Cosenza, saltate prima che sia troppo tardi (di Sergio Nucci)

di Sergio Nucci

Sulla bacheca di un amico mi sono imbattuto nel “principio della rana bollita” di Noam Chomsky, un filosofo linguista americano che offre, con questo suo teorema, una spiegazione alla condizione umana, assuefatta ormai alle frustrazioni, ai soprusi e alle ingiustizie di tutti i giorni.

Il principio, vale la pena di leggerlo, così recita: “Immaginate un pentolone pieno d’acqua fredda nel quale nuota tranquillamente una rana. Il fuoco è acceso sotto la pentola, l’acqua si riscalda pian piano. Presto diventa tiepida. La rana la trova piuttosto gradevole e continua a nuotare. La temperatura sale. Adesso l’acqua è calda. Un po’ più di quanto la rana non apprezzi. Si stanca un po’, tuttavia non si spaventa. L’acqua adesso è davvero troppo calda. La rana la trova molto sgradevole, ma si è indebolita, non ha la forza di reagire. Allora sopporta e non fa nulla. Intanto la temperatura sale ancora, fino al momento in cui la rana finisce – semplicemente – morta bollita. Se la stessa rana fosse stata immersa direttamente nell’acqua a 50° avrebbe dato un forte colpo di zampa, sarebbe balzata subito fuori dal pentolone”.

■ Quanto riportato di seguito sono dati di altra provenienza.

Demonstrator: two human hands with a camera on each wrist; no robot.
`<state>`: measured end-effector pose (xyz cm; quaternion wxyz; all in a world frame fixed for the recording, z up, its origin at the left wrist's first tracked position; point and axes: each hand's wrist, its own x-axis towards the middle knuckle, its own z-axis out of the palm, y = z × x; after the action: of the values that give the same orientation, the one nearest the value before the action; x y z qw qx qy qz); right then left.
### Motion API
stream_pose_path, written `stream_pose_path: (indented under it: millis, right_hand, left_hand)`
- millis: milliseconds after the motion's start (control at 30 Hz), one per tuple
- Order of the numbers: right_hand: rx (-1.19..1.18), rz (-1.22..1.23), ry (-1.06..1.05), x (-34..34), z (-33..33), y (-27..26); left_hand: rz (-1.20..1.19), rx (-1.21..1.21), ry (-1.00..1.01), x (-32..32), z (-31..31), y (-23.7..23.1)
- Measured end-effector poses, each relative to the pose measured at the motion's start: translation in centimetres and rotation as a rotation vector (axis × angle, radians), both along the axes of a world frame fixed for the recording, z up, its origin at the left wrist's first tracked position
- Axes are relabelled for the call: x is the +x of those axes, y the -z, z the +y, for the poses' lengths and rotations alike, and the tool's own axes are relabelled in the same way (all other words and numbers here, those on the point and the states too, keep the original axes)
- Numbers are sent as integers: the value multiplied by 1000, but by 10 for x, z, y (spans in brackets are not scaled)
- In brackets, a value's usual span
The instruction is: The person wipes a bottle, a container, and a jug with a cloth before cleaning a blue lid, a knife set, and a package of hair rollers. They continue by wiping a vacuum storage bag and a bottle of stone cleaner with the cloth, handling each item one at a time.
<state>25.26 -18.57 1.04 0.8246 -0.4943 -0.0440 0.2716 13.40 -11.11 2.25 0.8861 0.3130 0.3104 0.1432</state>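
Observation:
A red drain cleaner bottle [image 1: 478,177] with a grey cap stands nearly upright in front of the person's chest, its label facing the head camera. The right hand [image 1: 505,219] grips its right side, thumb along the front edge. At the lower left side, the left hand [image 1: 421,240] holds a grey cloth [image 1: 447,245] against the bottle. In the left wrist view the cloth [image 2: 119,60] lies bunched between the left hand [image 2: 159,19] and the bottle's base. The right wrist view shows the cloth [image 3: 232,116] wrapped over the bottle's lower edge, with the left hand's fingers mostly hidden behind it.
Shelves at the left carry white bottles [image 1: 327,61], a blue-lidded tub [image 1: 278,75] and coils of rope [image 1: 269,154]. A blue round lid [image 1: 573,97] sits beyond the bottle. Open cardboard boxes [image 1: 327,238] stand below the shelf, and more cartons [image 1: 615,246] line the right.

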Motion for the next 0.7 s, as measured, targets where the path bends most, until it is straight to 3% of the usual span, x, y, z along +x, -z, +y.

Un ragionamento lucido, ineccepibile. Piano piano la rana si è assuefatta fino a diventare vittima di quello che non aveva riconosciuto come il male: il caldo.
Bene. Trasponiamo il ragionamento alla nostra società ed ai nostri tempi. Tutto quello che di negativo capita intorno a noi, perché non riconosciuto come negativo, progressivamente ci indebolisce e ci rende incapaci di una benché minima forma di ribellione. E questo perché all’inizio solo in pochi hanno la capacità di riconoscere il torto, il male, la prevaricazione, la violenza.
La riconosciamo solo dopo quando è troppo tardi e quando qualsiasi reazione sarebbe, se non inutile, tardiva.

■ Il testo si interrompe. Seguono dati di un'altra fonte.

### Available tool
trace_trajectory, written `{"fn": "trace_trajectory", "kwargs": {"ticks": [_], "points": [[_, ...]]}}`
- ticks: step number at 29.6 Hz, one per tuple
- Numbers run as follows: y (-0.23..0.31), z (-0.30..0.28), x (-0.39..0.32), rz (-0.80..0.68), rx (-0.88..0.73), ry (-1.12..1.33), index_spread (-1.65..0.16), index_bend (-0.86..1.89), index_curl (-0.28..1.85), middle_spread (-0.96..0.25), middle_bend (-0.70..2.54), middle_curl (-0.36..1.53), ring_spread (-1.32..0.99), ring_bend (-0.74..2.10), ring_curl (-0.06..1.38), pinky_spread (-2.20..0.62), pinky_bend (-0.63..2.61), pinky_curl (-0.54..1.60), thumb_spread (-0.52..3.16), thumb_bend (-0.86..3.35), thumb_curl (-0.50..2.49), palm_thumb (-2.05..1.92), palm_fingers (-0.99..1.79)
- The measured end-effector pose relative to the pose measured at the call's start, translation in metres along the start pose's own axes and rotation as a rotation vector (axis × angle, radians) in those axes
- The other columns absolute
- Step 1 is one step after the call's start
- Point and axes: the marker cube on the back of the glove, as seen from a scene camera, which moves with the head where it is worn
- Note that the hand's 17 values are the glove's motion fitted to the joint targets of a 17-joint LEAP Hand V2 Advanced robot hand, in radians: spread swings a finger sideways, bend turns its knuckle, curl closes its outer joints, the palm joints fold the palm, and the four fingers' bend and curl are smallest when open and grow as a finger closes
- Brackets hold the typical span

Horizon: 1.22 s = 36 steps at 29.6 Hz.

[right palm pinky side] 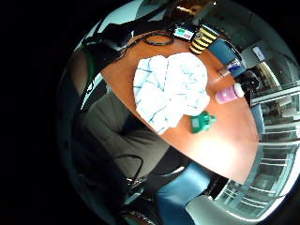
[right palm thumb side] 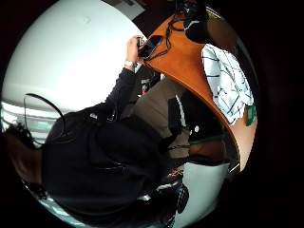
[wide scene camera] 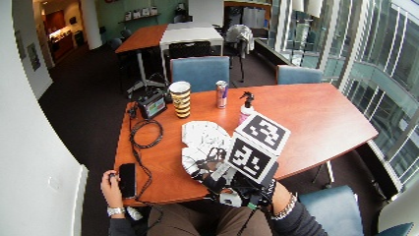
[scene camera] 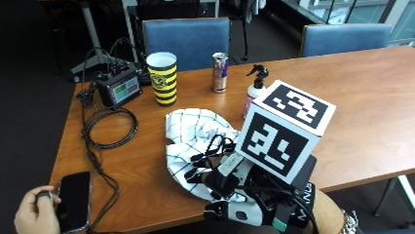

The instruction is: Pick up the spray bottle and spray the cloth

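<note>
Looking at the outside view first, the gloved right hand (scene camera: 223, 183) hovers over the table's near edge, above the crumpled white checked cloth (scene camera: 195, 141). Its fingers look loosely spread and aren't holding anything. The spray bottle (scene camera: 255, 92) stands upright toward the far edge, just beside a slim can (scene camera: 219, 73), with a yellow-and-black striped cup (scene camera: 162, 78) further along. The bare left hand (scene camera: 35, 209) holds a phone (scene camera: 72, 200) at the near corner.

Wide outside view: same layout, the bottle (wide scene camera: 246, 108) well apart from the hand (wide scene camera: 219, 179).

Little-finger palm view: cloth (right palm pinky side: 171, 89) in the middle of the table (right palm pinky side: 225, 140), bottle (right palm pinky side: 228, 93) beyond it.

Thumb palm view: mostly the person's dark sleeve, plus cloth (right palm thumb side: 228, 80) near the table edge.
</note>
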Motion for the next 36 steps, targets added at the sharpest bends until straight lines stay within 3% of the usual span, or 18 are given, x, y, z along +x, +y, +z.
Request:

Quante cose sono accadute intorno a noi senza impensierirci, quante cose sono state sottovalutate, quante cose abbiamo pensato potessero avere un rimedio. E a quante cose ci siamo assuefatti colpevoli il nostro egoismo e la nostra indolenza.
Ciò che emerge dal principio di Chomsky è proprio la mancanza di reazione in ciascuno di noi per tutto quello che accade. Perché ci viene sottoposto in piccole e continue dosi, tanto da renderci indifferenti alle cose più deprecabili e detestabili.

L’uomo è un animale di abitudine ma dovremmo capire che è l’abitudine ad ucciderci. Il non interrogarci, l’accettare supinamente, il mettersi comodi tanto la vita va così. E finisce allora che accettiamo che altri scelgano per noi i nostri rappresentanti, che altri decidano se dobbiamo avere o meno una ferrovia o un’autostrada degne di questo nome, che altri utilizzino la giustizia a seconda di chi colpisce o chi tutela, e che altri ancora dispongano della vita nostra e dei nostri cari.
E poi c’è chi rimane sognatore e spera che le cose possano cambiare e come i cani ulula alla luna.

A questi mi rivolgo. A quelli che pensano che del sito dell’ospedale al cittadino frega poco se poi i servizi al suo interno sono da terzo mondo. A coloro che pagano le tasse per vedere sgorgare l’acqua dai propri rubinetti. A quelli che rivendicano i propri diritti perché sanno che non sono favori. A quelli che non hanno una casa o un lavoro e pensano che i soldi per quella casa e quel lavoro qualcuno li utilizzerà rubando loro la speranza.
A quelli che continuano a chiedere per sapere, consci che nessuno risponderà mai loro.
A loro dico saltate prima che sia troppo tardi.